Could you copy every line from the material below in which "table" appears?

----------

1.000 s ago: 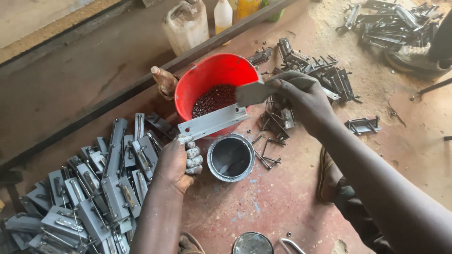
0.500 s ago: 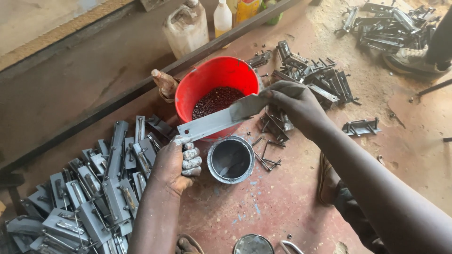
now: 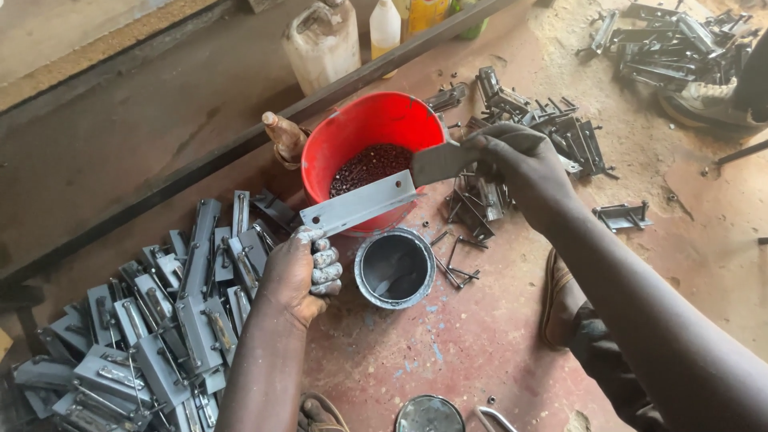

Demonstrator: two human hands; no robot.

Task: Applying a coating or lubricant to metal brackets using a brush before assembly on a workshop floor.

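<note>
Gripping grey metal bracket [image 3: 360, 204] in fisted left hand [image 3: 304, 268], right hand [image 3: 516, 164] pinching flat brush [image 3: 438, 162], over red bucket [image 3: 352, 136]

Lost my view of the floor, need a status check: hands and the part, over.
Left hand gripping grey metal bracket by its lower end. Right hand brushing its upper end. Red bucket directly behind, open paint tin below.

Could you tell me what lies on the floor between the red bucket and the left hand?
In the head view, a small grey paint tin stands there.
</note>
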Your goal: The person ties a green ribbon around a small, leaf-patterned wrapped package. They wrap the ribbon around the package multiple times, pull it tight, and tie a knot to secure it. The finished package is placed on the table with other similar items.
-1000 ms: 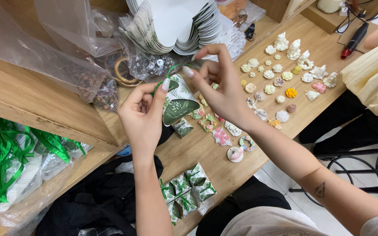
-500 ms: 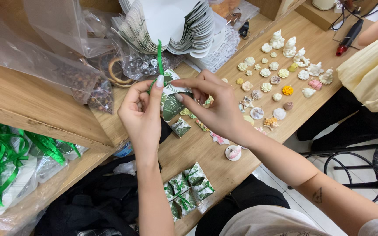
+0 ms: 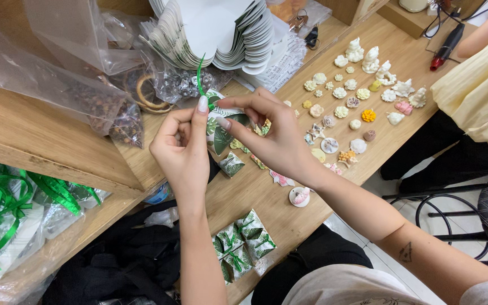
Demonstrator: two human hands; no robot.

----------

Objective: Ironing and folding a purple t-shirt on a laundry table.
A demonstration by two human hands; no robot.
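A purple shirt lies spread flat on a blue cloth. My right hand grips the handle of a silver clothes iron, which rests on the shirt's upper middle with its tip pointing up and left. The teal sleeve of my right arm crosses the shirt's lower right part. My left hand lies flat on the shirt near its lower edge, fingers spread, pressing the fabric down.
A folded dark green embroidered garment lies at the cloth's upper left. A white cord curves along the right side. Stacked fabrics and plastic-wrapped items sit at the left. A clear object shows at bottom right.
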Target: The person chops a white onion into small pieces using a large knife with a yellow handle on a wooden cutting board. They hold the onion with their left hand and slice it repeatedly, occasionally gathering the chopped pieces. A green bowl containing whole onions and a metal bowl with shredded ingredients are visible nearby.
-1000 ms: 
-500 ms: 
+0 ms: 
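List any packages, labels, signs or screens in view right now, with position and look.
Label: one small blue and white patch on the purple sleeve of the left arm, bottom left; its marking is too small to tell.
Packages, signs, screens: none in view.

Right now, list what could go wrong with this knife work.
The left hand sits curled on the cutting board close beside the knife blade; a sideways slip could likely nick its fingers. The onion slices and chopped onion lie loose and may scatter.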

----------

## Solution to this task
Your goal: The person ties a green ribbon around a small, leaf-patterned wrapped package. They wrap the ribbon around the package multiple times, pull it tight, and tie a knot to secure it. The finished package is placed on the table with other similar items.
Objective: Ironing and folding a purple t-shirt on a laundry table.

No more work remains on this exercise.